Caitlin Chisham Profile 1_color.jpg

Earning $20,000 in scholarships, DHS grad Caitlin Chisham will take the next steps in her opera career at Cincinnati Conservatory of Music.

Caitlin Chisham, 18, was a freshman performing opera at the 2017 National Association of Teachers of Singing Central Region student auditions when her pianist forgot to turn back the page in her music and repeat a verse, but she wasn’t flustered.

“I didn’t think; I did,” Chisham said. “I hold the reins; that’s what a singer typically does.”

She knew her timing and lyrics and forged ahead. The pianist caught up, and she won anyway in Category IIIA: High School Women.

That confidence and focus was earned over years of study, as Chisham has been smitten with opera since age 9, when she watched “La Bohème” for the first time at home. Both her parents, Daniel and Kristin Chisham, are music teachers and have encouraged her passion ever since.

Her next performance will be with the Wichita Grand Opera at 8 p.m. July 3 at Holy Cross Lutheran Church soccer field. She will be singing two songs: the aria “O mio babbino caro,” from the opera “Gianni Schicchi,” by Giacomo Puccini and the American song, “Somewhere Over the Rainbow.”

“Music to me is like a language, like Harry Potter understood the snake language, Parseltongue,” Chisham said. “My opera brain turns on.”

She’s been taking voice lessons since age 10, and has now been studying for the past two years with Dr. Cristina Castaldi, Assistant Professor of Voice at Wichita State University School of Music.

“When I heard Caitlin I knew she had an extraordinary work ethic. She goes beyond the surface,” Castaldi said of her student. “I think she eats, sleeps and drinks it. She’s smart, she’s real.”

Chisham graduated Derby High School early in January 2021 and will begin fall classes at University of Cincinnati-Cincinnati Conservatory of Music as a vocal performance major come August 23.

She won $20,000 in scholarships by her audition, split between three: Cincinnati Century Scholar Scholarship, $2,000; Cinnatus Out-of-State Scholarship, $3,000; and the Ethel Ward Boeckh Scholarship, $15,000.

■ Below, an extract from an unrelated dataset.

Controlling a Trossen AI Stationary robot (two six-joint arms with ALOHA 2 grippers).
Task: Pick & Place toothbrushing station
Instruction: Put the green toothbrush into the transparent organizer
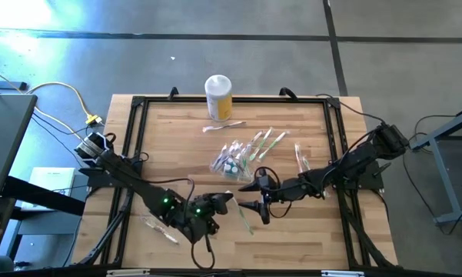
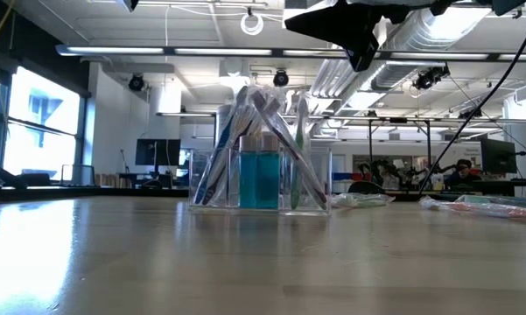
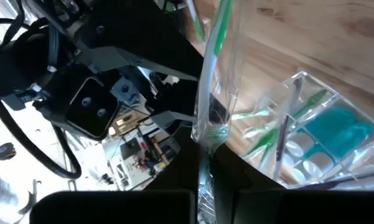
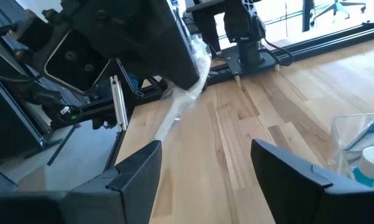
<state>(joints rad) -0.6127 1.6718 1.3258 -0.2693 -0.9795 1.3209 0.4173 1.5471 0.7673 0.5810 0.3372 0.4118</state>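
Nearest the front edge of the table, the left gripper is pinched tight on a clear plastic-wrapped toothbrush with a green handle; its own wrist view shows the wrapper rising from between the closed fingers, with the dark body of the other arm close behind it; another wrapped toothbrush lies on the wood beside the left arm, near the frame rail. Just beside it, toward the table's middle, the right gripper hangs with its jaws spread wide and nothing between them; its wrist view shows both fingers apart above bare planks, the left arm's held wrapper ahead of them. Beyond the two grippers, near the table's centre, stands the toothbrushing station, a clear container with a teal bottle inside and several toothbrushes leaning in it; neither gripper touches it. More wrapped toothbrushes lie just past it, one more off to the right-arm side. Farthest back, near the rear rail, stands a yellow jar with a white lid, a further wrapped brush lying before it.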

“I’m excited to go to a program that I need,” Chisham said.

She credits her success with learning to be her own teacher and really studying each piece of music. Playing piano helps as well. Typically, Chisham rehearses 1.5 hours five days a week, but that’s not only singing. It also includes memorizing and translating lyrics, as opera is often in foreign languages.

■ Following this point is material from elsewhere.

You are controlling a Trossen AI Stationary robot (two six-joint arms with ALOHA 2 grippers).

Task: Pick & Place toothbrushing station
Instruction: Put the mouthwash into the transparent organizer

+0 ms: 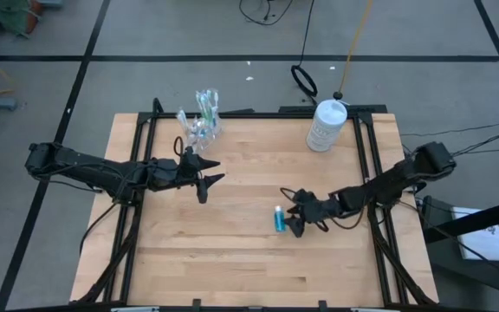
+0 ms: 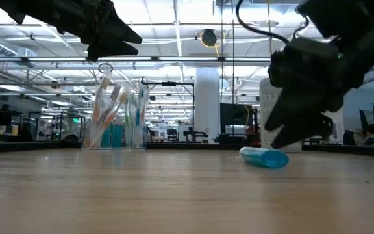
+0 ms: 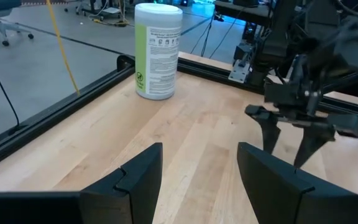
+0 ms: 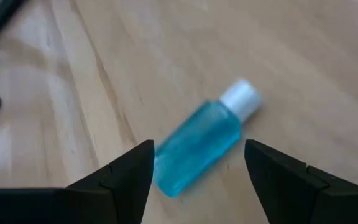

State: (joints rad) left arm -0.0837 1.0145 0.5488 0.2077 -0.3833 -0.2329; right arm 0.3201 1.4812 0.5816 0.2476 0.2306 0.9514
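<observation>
A short teal toothpaste tube (image 1: 278, 218) with a white cap (image 4: 241, 98) lies on its side on the wooden table, right of centre; it also shows in the low view (image 2: 265, 157). My right gripper (image 1: 289, 213) is open just to the tube's right and slightly above it, its fingers (image 4: 123, 171) standing on either side without touching. A clear plastic cup (image 1: 201, 123) holding several toothbrushes stands upright at the table's far left (image 2: 115, 122). My left gripper (image 1: 216, 171) is open and empty, raised above the table near the cup.
A large white bottle (image 1: 326, 125) stands at the table's far right corner and shows in the left wrist view (image 3: 157, 50). Black frame rails (image 1: 364, 139) run along the table's sides. Bare wood lies along the near half of the table.
</observation>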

Currently she works two part-time jobs: a hostess at Mosley Street Melodrama for two years and the Soprano Section Leader with Hillside Christian Church since March 2020.

She chose not to audition at schools in New York City because she knows that she is not ready to make that transition yet and would prefer to stay closer to home, though she is open to moving there in the future.

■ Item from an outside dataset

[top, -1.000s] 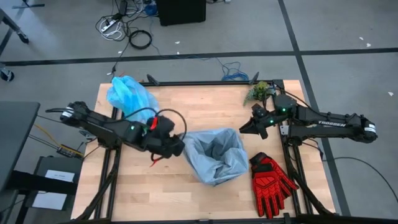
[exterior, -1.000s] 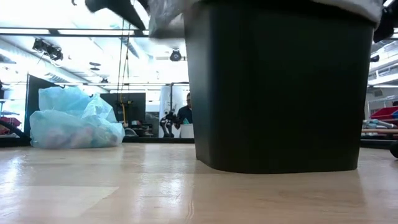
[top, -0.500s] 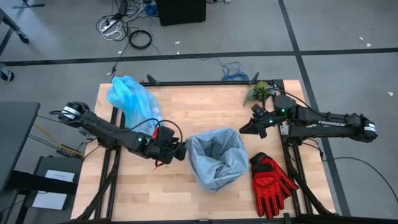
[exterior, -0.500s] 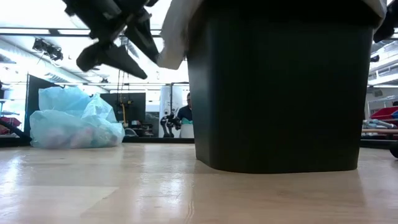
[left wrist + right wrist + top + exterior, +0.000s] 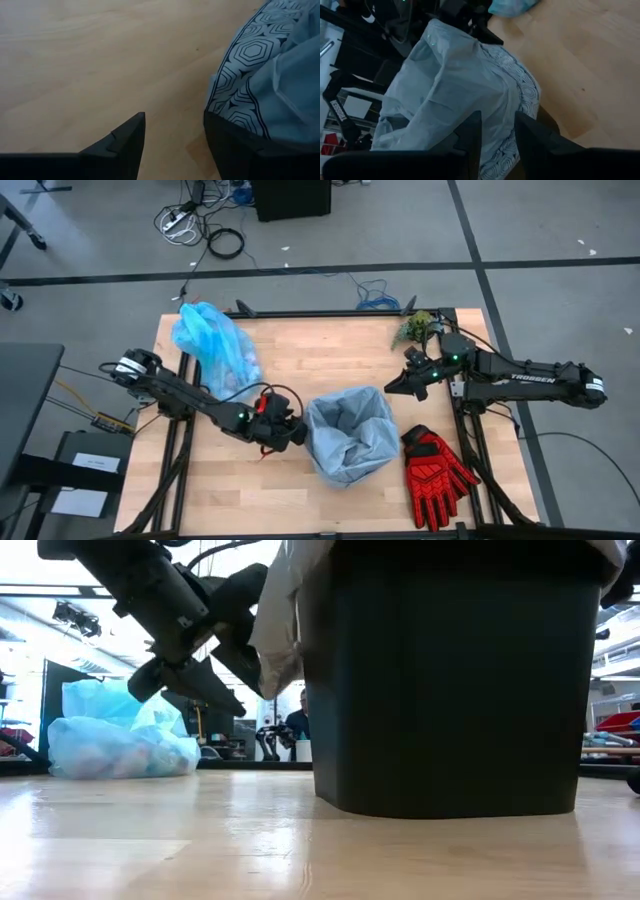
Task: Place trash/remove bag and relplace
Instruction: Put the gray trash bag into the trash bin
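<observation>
Left gripper (image 5: 292,436), fingers parted and empty, sits beside the bin (image 5: 450,680), probably to tug its grey liner (image 5: 350,430) down. Right gripper (image 5: 392,387), narrowly open, waits beyond the bin. The blue bag (image 5: 212,340) rests further out on the counter (image 5: 320,350).

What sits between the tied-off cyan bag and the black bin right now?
In the high view, only the left arm's forearm and the left gripper cross that stretch between the cyan bag and the bin; otherwise bare wood tabletop.
</observation>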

Her goals include performing at The Metropolitan Opera in New York City, and in Germany and Italy.

Castaldi supports Chisham’s decision to stay local because, “as far as the world is concerned, she has plenty of time. She knows I’ll always be there for her.”

Mother Kristin Chisham remembers how early Caitlin loved the genre.

“When she was a baby, I would go around and sing opera arias. She would be crying bloody murder and then smile and laugh, listen and respond to it,” she said.

As she got older, Kristin said she would sing and Caitlin would match her.

She urges other parents of artistic children to support their dreams, rather than dismissing it.

“Give them opportunities to find out if that’s what they want to do,” Kristin said. “When Caitlin told us she wants to go into opera, we didn’t laugh.”